Matrix Multiplication Explained: From Theory to Python Implementation

Matrix multiplication is one of the most fundamental operations in linear algebra and appears everywhere in data science, machine learning, computer graphics, physics, and engineering. Whether you are building neural networks, solving systems of linear equations, or transforming coordinates in a graphics pipeline — matrix multiplication sits at the center.

In this long-form guide you'll get:

A clear mathematical definition of matrix multiplication.
Intuition about what multiplication means geometrically (as linear transformations).
Practical, ready-to-run Python implementations using NumPy, PyTorch, and TensorFlow.
Step-by-step, line-by-line explanations of each code snippet so beginners can follow exactly what every statement does.
Common pitfalls, performance notes, and helpful debugging tips.

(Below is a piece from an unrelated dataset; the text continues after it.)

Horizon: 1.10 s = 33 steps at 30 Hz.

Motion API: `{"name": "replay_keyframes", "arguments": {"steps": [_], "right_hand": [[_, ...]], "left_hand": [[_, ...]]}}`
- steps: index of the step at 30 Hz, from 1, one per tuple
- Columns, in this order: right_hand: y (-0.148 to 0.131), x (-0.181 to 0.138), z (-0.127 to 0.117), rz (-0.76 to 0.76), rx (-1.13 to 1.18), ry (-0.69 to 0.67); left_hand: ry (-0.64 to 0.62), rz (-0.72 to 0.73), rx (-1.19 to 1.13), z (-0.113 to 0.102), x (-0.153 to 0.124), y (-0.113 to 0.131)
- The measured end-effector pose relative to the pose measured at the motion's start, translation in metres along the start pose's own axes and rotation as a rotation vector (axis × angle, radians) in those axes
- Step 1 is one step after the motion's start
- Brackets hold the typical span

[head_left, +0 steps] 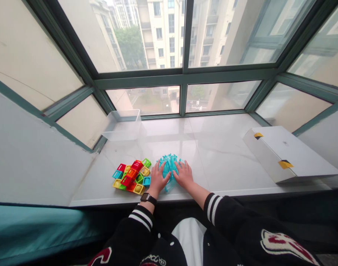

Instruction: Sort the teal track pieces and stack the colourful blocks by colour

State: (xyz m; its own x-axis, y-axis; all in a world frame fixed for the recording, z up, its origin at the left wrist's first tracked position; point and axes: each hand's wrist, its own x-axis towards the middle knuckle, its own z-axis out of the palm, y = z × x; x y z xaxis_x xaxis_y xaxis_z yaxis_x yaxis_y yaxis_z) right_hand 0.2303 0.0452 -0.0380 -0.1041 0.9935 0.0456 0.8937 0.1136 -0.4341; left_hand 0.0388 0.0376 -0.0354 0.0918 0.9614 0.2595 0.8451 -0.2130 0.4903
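Both my hands rest on a clear blue plastic piece (169, 167) lying on the white windowsill (218, 155). My left hand (158, 177) presses on its left side with fingers spread, a watch on that wrist. My right hand (183, 174) lies on its right side, fingers also stretched out. Just left of my left hand is a pile of several small coloured square frame tiles (131, 177) in red, orange, yellow, green and blue.
A clear plastic tub (123, 125) stands at the back left of the sill by the window. A flat white box with yellow tape (288, 153) lies at the right. Window frames surround the sill; a teal cushion (33, 229) is lower left.
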Motion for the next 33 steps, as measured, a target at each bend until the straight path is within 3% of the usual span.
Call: {"name": "replay_keyframes", "arguments": {"steps": [11,16,19,24,28,33], "right_hand": [[0.007,0.006,-0.014,-0.052,0.052,-0.092],[0.021,0.002,-0.024,-0.124,0.068,-0.037],[0.05,-0.009,-0.031,-0.189,0.107,0.052],[0.133,-0.052,-0.038,-0.165,0.097,0.19],[0.184,-0.089,-0.041,-0.111,0.053,0.252],[0.187,-0.103,-0.041,-0.126,-0.031,0.253]], "left_hand": [[0.096,0.019,-0.035,0.007,0.001,-0.004],[0.109,0.063,-0.029,0.002,0.0,0.002],[0.142,0.129,-0.025,-0.009,-0.01,0.01],[0.237,0.232,-0.036,-0.022,-0.049,0.015],[0.291,0.112,-0.076,-0.02,-0.082,0.005],[0.16,-0.203,-0.195,-0.017,-0.093,-0.005]]}}
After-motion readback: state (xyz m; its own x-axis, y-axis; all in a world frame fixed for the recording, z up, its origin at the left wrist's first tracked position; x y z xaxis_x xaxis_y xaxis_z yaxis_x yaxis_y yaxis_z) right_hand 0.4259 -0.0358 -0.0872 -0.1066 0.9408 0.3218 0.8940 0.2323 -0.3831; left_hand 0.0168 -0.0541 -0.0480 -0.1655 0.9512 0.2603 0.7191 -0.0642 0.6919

Introduction — Why matrix multiplication matters (SEO friendly)
Quick definition and math rule
Geometric/intuitive view (transformations)
Important properties & common mistakes
Implementation overview: NumPy vs PyTorch vs TensorFlow
Detailed code examples (line-by-line explanations)
- NumPy: matrix × vector and matrix × matrix
- PyTorch: matrix × vector and matrix × matrix
- TensorFlow: matrix × vector and matrix × matrix
- Shape / dtype gotchas and how to fix them
Performance notes (complexity, BLAS, GPU)
Debugging tips and best practices
Conclusion

2. Quick definition and the mathematical rule

If A is an $m \times n$ matrix and B is an $n \times p$ matrix, then the matrix product $C = A \times B$ is defined and will be an $m \times p$ matrix. The element in row i and column j of C is:

C_{ij} = \sum_{k=1}^{n} A_{ik} \cdot B_{kj}

This is the dot product of the i-th row of A and the j-th column of B.

Two important special cases we will use often:

Matrix × Vector: If v is a vector of length n (shape n or (n,1)), and A is m × n, then A @ v yields a vector of length m.
Matrix × Matrix: General case above, yielding shape m × p.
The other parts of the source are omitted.